Scrobipalpa septentrionalis

Scientific classification
- Kingdom: Animalia
- Phylum: Arthropoda
- Class: Insecta
- Order: Lepidoptera
- Family: Gelechiidae
- Genus: Scrobipalpa
- Species: S. septentrionalis
- Binomial name: Scrobipalpa septentrionalis Bidzilya & H.H. Li, 2019

= Scrobipalpa septentrionalis =

- Authority: Bidzilya & H.H. Li, 2019

Species of moth

Scrobipalpa septentrionalis is a species of moth native to northern China. It was one of nine Chinese species described by Oleksiy Bidzilya and Houhun Li in 2019. In coloration, it is mostly gray and brown, with some white on the head and antennae. Its wingspan is 11.0–13.5 mm. The plant on which it breeds is unknown.

==Taxonomy==
By 2010, the genus Scrobipalpa contained over 300 recognized species, distributed throughout the Palearctic realm.
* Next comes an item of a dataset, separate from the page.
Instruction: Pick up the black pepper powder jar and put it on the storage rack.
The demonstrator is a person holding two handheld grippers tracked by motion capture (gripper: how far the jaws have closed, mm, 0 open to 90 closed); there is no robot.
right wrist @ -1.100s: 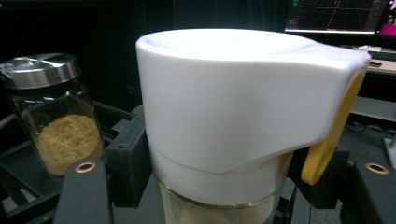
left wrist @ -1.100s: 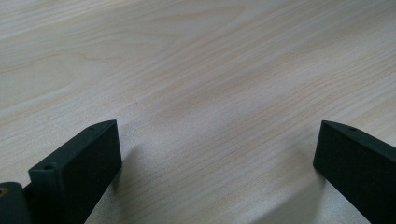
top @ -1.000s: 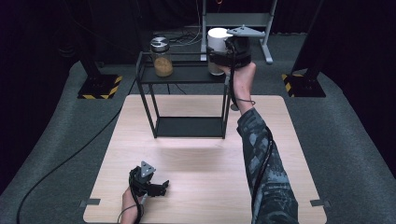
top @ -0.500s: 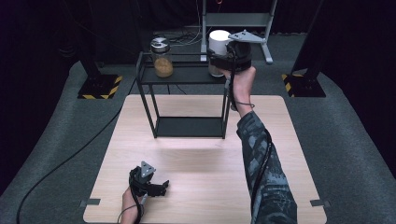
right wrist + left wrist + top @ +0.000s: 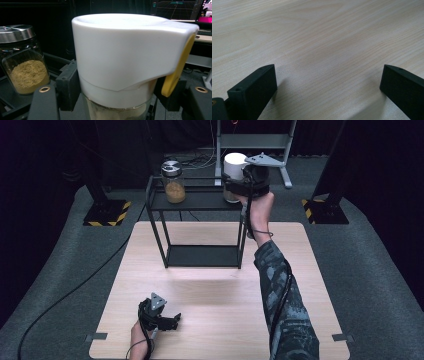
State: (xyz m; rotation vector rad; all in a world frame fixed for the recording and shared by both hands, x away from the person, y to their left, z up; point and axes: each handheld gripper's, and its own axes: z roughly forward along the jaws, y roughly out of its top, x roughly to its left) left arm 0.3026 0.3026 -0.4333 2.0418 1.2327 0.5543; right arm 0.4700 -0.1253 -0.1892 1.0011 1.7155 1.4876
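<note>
Against the high view of 1 s ago, the right gripper (image 5: pixel 239 187) sits fractionally lower at the top shelf of the black rack (image 5: pixel 200 256), with the white-lidded jar (image 5: pixel 233 170) still between its jaws; the left gripper (image 5: pixel 159 316) is unchanged in position on the wooden table (image 5: pixel 210 305); the spice jar (image 5: pixel 173 181) has not moved. In the right gripper view the white-lidded jar (image 5: pixel 125 65) stands upright directly between the 2 jaws, each jaw pad bearing on the glass body just below the white lid; a yellow tab (image 5: pixel 176 67) hangs at the lid's right edge; the jaws are closed on the jar. The jar is at the right end of the top shelf; the spice jar (image 5: pixel 23 60), with metal lid and tan powder, stands near the left end, well apart from it. The right forearm extends straight forward across the table, sleeve patterned, hand (image 5: pixel 260 212) wrapped around the gripper from below. The left gripper rests low near the table's front edge; in the left gripper view its 2 jaws stand wide apart over bare wood (image 5: pixel 324 50), holding nothing.
</note>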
That year, Oleksiy Bidzilya and Houhun Li described an additional thirteen from China, noting that Scrobipalpa had never been specially studied in the country. In 2019, the pair described an additional nine Chinese species, including Scrobipalpa septentrionalis. Its name comes from the Latin word for "northern", as it is found in the northern part of China. The type specimen, a male, was taken from Yuanyichang, Zhongning County, Ningxia Hui Autonomous Region.

==Description==
Scrobipalpa septentrionalis has a wingspan 11.0–13.5 mm. The head, thorax, and tegulae (hardened pieces located on the upper back of certain insects) are covered by scales tipped with light grey-brown. The frons (part of the frontal portion of the head) is white. The second segment is mottled with brown on the outer surface and underside, while the upperside is white, while the third segment is light brown at its base and middle belts. The scape (first part of the antennae) is light brown, although the other segments of the antennae are brown with whitish rings toward the base. The forewings are creamy grey, blended with light brown, especially near their ends. The cilia (microscopic hairlike structures) and the hindwing are gray, with the former gray-brown tipped.

==Distribution and ecology==
Scrobipalpa septentrionalis is found in Heilongjiang and Ningxia in northern China. Its host plant is unknown. The specimens studied were collected in July, at altitudes of 1100–1200 m.